*** RAW DATA Section Begins ***

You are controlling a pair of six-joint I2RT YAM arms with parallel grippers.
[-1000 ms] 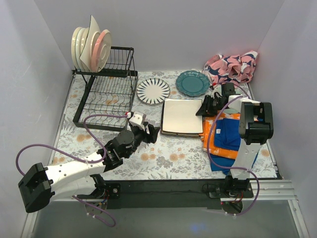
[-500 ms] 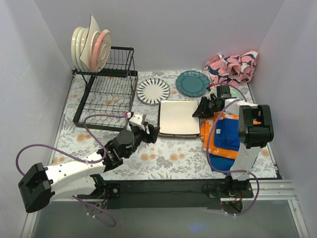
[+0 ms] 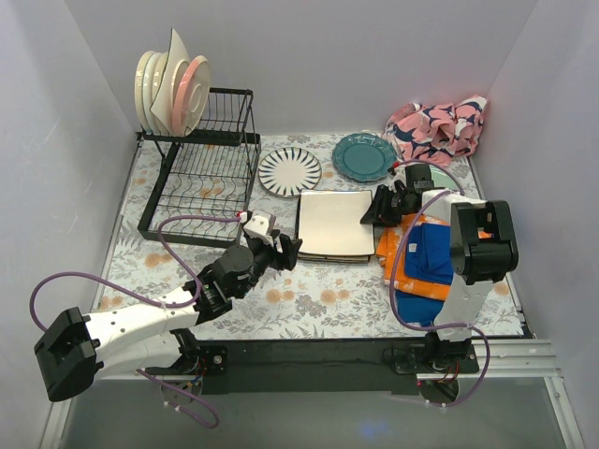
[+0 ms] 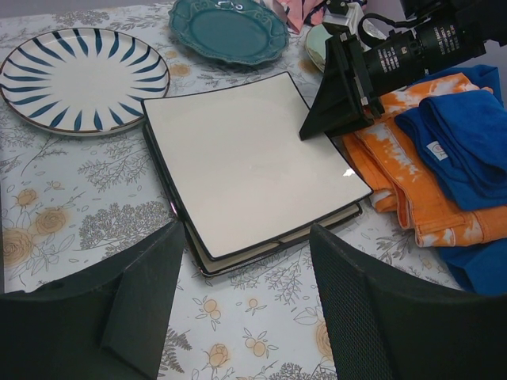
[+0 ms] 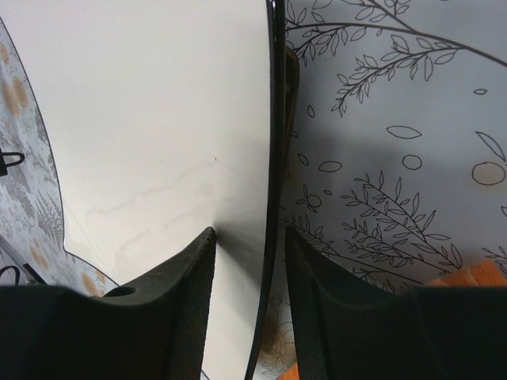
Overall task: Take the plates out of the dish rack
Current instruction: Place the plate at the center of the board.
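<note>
Right jaws astride square plate edge, parted

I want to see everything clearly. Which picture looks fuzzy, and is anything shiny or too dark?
Top external view: soft, even light, sharp on the dish rack, only faint shadows. Left wrist view: the square plate is crisp with one tiny white glint; the left gripper's fingers loom big and slightly fuzzy. Right wrist view: the right gripper's fingers are dark shapes close to the lens.

Plain pale walls, floral tablecloth, possibly vinyl
</note>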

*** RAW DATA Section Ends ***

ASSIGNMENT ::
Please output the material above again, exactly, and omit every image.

RESPONSE TO THIS EXERCISE ::
You are controlling a pair of six-joint I2RT YAM arms with parallel grippers.
[-1000 ms] 
[-500 ms] 
[+0 ms] 
[+0 ms] 
[+0 ms] 
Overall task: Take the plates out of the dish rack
Current instruction: Place the plate at the center of the board.
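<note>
Right jaws astride square plate edge, parted

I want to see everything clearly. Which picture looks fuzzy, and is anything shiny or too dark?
Top external view: soft, even light, sharp on the dish rack, only faint shadows. Left wrist view: the square plate is crisp with one tiny white glint; the left gripper's fingers loom big and slightly fuzzy. Right wrist view: the right gripper's fingers are dark shapes close to the lens.

Plain pale walls, floral tablecloth, possibly vinyl
</note>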

The output for this exercise is complete.